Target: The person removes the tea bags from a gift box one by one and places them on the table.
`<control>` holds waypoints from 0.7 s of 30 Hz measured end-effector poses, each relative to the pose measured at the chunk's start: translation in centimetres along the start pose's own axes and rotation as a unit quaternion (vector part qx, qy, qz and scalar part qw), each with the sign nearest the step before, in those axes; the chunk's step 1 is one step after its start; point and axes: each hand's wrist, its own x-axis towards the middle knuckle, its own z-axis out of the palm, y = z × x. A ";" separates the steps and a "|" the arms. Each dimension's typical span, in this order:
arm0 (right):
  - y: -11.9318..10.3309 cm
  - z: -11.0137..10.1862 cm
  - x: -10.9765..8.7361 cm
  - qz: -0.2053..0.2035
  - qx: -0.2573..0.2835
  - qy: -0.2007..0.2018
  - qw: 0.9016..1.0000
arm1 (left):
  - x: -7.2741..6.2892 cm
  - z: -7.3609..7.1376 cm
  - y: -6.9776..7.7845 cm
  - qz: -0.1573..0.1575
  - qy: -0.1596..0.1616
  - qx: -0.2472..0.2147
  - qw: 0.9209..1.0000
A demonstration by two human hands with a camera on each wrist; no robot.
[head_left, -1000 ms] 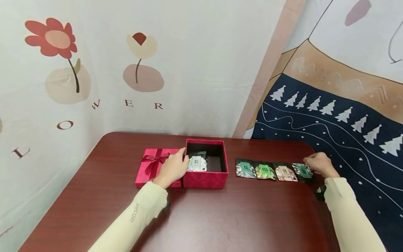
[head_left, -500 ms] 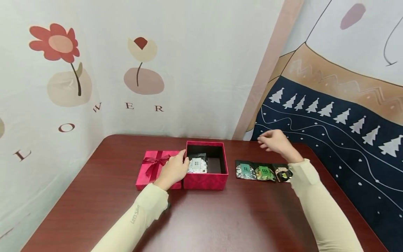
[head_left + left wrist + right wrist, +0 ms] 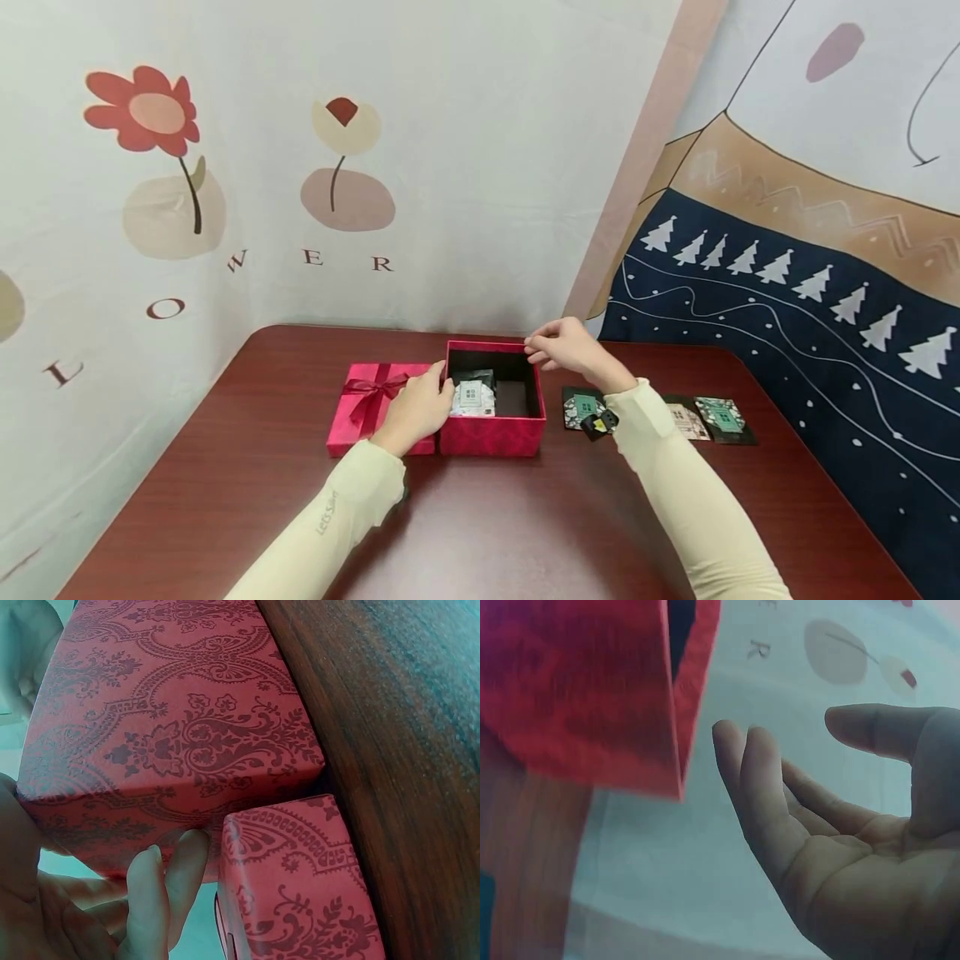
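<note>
A red patterned gift box [image 3: 491, 437] stands uncovered, a white-and-black sachet [image 3: 472, 398] lying in its left half. My left hand [image 3: 416, 404] holds the box by its left wall; in the left wrist view, fingertips [image 3: 196, 844] lie against the patterned side. The right hand [image 3: 570, 346] is raised at the back right corner of the rim, fingers loosely bent and thumb apart. Nothing shows between those fingers [image 3: 761, 772] in the right wrist view, where the box edge is just beyond them. Right of the box, printed sachets [image 3: 723, 415] lie in a row, partly hidden by my right forearm.
The red lid [image 3: 341, 421] with a ribbon bow [image 3: 367, 390] lies against the box's left side. All of it rests on a dark red wooden table [image 3: 495, 533]. A printed curtain [image 3: 480, 167] hangs behind the table's far edge.
My right hand has left the rightmost sachet and travelled left over the row to the box's back right corner. The left hand, box and lid stay put.
</note>
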 end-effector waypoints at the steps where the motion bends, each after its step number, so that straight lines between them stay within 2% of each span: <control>1: 0.0 0.5 0.2 -0.002 0.003 -0.005 1.000 | 0.0 0.0 0.0 -0.001 0.000 -0.002 1.000; 6: -0.2 2.6 0.9 0.003 0.009 -0.021 1.000 | 0.1 0.1 0.2 0.001 0.000 0.001 1.000; 11: -0.2 4.3 1.6 0.029 0.002 -0.024 0.999 | 0.2 0.3 0.1 -0.001 0.002 0.002 1.000; 16: 0.1 5.8 2.3 0.057 -0.024 -0.036 0.997 | 0.1 0.2 0.0 -0.005 0.000 -0.003 1.000; 21: 0.0 6.9 2.9 0.067 -0.047 -0.042 0.996 | 0.1 0.1 -0.2 -0.008 -0.004 -0.010 1.000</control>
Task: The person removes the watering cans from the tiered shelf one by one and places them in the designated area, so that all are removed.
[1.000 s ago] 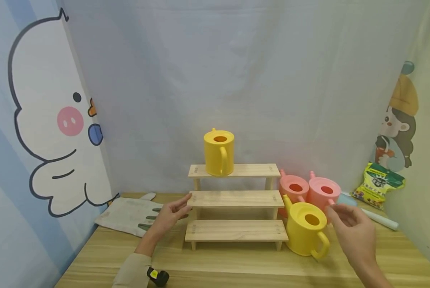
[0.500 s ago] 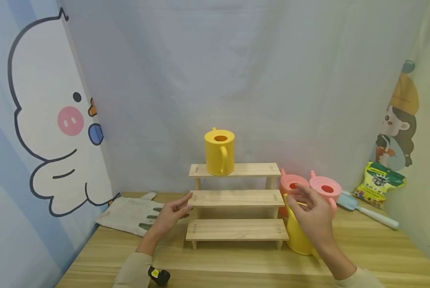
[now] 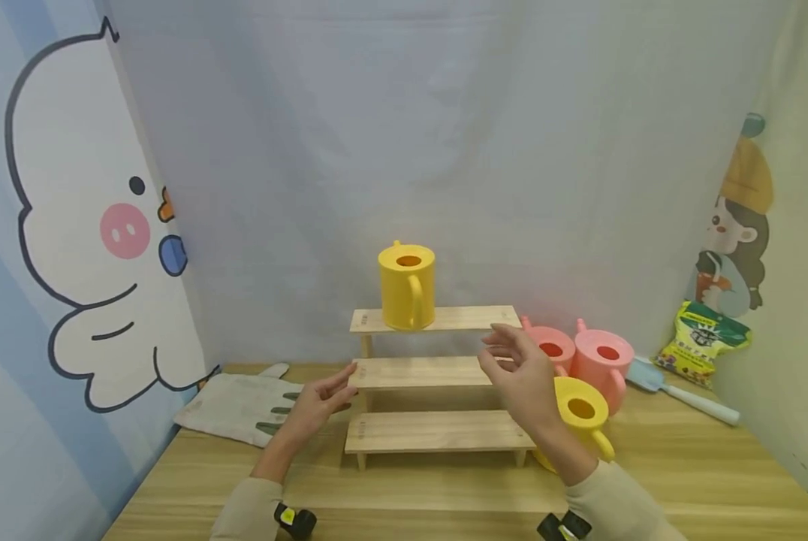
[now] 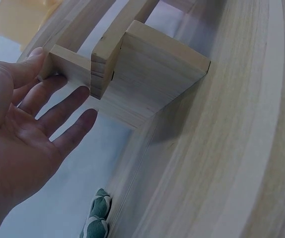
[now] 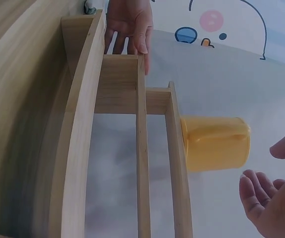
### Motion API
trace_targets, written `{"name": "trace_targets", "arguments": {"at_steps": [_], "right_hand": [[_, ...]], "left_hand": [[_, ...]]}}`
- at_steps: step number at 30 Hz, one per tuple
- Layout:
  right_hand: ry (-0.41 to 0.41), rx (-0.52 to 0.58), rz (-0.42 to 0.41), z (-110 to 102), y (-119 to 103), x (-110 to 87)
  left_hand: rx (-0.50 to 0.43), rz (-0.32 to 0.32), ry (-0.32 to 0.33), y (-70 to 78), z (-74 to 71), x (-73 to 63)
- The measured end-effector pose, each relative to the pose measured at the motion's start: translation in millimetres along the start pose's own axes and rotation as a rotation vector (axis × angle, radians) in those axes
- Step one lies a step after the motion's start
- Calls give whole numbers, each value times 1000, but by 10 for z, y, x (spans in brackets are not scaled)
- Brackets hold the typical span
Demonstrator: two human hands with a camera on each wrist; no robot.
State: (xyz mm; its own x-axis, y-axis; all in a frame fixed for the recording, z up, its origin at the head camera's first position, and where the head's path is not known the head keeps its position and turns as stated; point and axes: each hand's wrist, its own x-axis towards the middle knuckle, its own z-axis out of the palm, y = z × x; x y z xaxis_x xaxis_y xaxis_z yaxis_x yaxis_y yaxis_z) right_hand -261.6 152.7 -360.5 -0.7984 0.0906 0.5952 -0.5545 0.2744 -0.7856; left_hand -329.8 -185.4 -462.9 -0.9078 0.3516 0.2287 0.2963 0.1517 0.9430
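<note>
A yellow watering can (image 3: 397, 297) stands on the top tier of a three-tier wooden stand (image 3: 417, 372), its handle toward me. My left hand (image 3: 319, 398) is at the left end of the middle tier. In the left wrist view its thumb lies at the plank's edge and the other fingers (image 4: 65, 111) extend loosely beside the support. My right hand (image 3: 522, 372) is in the air in front of the stand's right end, holding nothing, thumb and fingers apart. The right wrist view shows it near the yellow can's top. Behind my right forearm a second yellow watering can (image 3: 583, 409) is partly hidden.
Two pink watering cans (image 3: 603, 364) stand behind the lower yellow one. Farther right lie a blue shovel with a pale handle (image 3: 701, 406) and a green-yellow snack bag (image 3: 704, 342). A pale glove (image 3: 235, 406) lies left of the stand. A curtain (image 3: 296, 188) hangs behind.
My right hand has moved left from beside the pink can's handle, across the lower yellow can, to the front of the stand. My left hand stays at the stand.
</note>
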Motion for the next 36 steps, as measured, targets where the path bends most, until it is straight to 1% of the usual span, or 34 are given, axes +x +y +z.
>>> {"name": "trace_targets", "arguments": {"at_steps": [4,8,12,15,17,23,26,31,36], "right_hand": [[-1,-22,-36,174,-12,103],[16,-50,-93,357,-37,235],[15,-76,-139,518,-66,372],[6,-91,-162,607,-98,459],[14,-102,-174,654,-115,498],[3,-126,-205,781,-114,551],[-6,-138,-207,833,-100,567],[4,-151,-187,892,-74,605],[10,-168,-183,956,-46,628]], "left_hand": [[-2,1,-1,-3,-1,-5],[0,0,9,0,-14,-3],[4,2,10,-6,-32,0],[2,9,12,-14,-38,-6],[1,12,6,-18,-35,-8],[-6,8,3,-6,-15,-14],[-4,9,10,2,-1,-21],[-2,17,1,11,11,-25],[1,17,9,6,5,-12]]}}
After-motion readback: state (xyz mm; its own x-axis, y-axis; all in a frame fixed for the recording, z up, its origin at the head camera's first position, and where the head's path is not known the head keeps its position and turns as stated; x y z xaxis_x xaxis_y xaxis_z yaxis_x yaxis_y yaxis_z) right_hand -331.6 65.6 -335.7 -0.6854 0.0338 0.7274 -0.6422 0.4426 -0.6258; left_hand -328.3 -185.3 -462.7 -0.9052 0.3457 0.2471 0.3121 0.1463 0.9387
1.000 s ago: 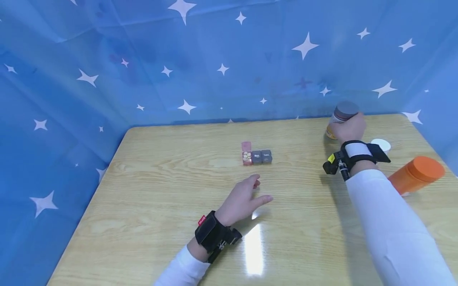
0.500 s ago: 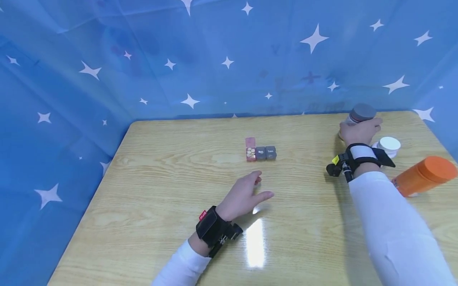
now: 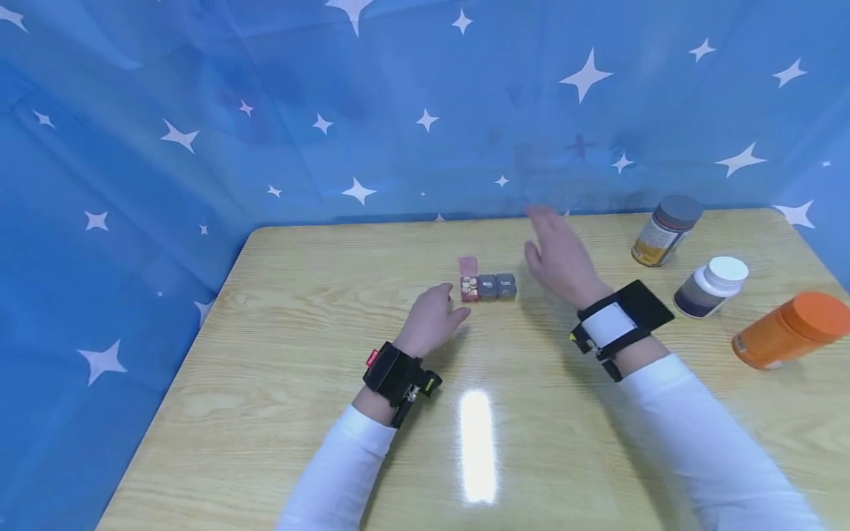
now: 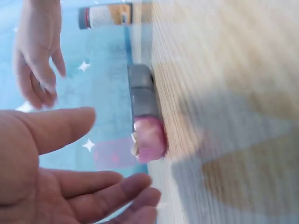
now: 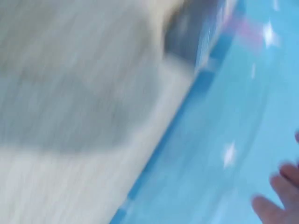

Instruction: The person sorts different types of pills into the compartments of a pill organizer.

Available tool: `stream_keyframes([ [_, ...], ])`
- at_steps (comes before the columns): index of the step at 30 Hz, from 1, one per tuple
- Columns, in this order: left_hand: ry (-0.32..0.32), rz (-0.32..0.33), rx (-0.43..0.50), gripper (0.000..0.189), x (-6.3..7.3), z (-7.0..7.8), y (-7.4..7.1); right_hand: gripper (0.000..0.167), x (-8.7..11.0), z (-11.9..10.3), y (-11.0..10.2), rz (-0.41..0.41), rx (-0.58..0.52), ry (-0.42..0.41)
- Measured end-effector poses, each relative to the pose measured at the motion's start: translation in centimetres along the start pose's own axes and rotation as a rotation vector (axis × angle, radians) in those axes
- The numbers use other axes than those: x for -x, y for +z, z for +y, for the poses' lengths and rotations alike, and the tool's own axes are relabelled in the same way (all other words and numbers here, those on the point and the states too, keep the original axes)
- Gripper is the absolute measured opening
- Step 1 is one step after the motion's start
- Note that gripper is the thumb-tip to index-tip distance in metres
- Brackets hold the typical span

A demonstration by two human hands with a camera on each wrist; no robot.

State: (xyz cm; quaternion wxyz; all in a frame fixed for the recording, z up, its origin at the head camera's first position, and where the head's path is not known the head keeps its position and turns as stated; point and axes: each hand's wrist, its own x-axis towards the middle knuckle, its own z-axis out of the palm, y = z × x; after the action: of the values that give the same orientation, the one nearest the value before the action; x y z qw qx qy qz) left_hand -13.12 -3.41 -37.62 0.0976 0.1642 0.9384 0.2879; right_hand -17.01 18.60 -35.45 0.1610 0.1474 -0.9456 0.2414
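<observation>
A small pill organizer [image 3: 488,286] lies on the table, with two grey compartments closed and a pink one at its left end. The pink lid [image 3: 468,266] stands flipped back, and pale tablets [image 3: 468,285] fill that compartment. My left hand [image 3: 428,321] hovers just left of and nearer than the organizer, fingers relaxed and holding nothing. In the left wrist view its thumb and fingers are spread apart near the pink end. My right hand [image 3: 561,258] is above the table right of the organizer, fingers extended and holding nothing; the right wrist view is blurred.
Three bottles stand at the right: a grey-capped one [image 3: 657,240] at the back, a white-capped one [image 3: 707,289], and an orange one [image 3: 777,335] nearest. A blue star-patterned curtain [image 3: 398,110] hangs behind the wooden table [image 3: 319,354].
My right hand has let go of the grey-capped bottle, left standing at the back right, and moved left toward the pill organizer. My left hand has moved slightly forward and left.
</observation>
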Motion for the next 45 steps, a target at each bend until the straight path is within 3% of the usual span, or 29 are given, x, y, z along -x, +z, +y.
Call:
stream_keyframes([
  [3,-0.004,-0.041,-0.098,0.038,-1.1,0.0,0.6,0.058,0.3,-1.9,2.6,-0.229,0.043,-0.115],
  [7,-0.033,-0.083,-0.123,0.030,-1.6,0.0,1.6,0.061,1.4,-2.9,5.0,-0.353,0.068,-0.181],
  [10,-0.008,-0.066,-0.139,0.034,-1.7,-0.3,2.3,0.052,2.2,-3.3,5.7,-0.353,0.037,-0.200],
  [15,-0.006,-0.074,-0.125,0.040,-1.6,-0.1,1.9,0.035,2.9,-3.7,5.5,-0.358,0.055,-0.266],
  [25,-0.022,-0.066,-0.147,0.044,-1.4,0.4,1.6,0.041,3.1,-3.7,5.1,-0.423,0.149,-0.317],
  [35,0.079,-0.020,-0.357,0.059,0.0,0.8,1.7,0.045,3.7,-3.9,4.8,-0.448,0.160,-0.338],
  [41,0.039,-0.026,-0.571,0.051,0.4,1.6,1.5,0.047,3.5,-4.0,4.6,-0.441,0.165,-0.361],
  [45,0.000,-0.056,-0.644,0.048,0.2,2.1,1.4,0.050,3.4,-4.0,4.6,-0.452,0.157,-0.356],
])
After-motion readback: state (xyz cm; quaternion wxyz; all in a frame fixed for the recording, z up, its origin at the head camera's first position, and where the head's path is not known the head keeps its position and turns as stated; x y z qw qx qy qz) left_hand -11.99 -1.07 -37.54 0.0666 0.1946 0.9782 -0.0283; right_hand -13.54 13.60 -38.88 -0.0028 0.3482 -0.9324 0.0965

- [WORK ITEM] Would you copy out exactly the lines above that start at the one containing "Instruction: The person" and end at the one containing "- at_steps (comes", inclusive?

- [WRITTEN ANSWER]
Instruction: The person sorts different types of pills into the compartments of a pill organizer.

Available tool: `stream_keyframes([ [_, ...], ])`
- at_steps (comes before the columns): index of the step at 30 Hz, from 1, one per tuple

This completes the answer to the exercise.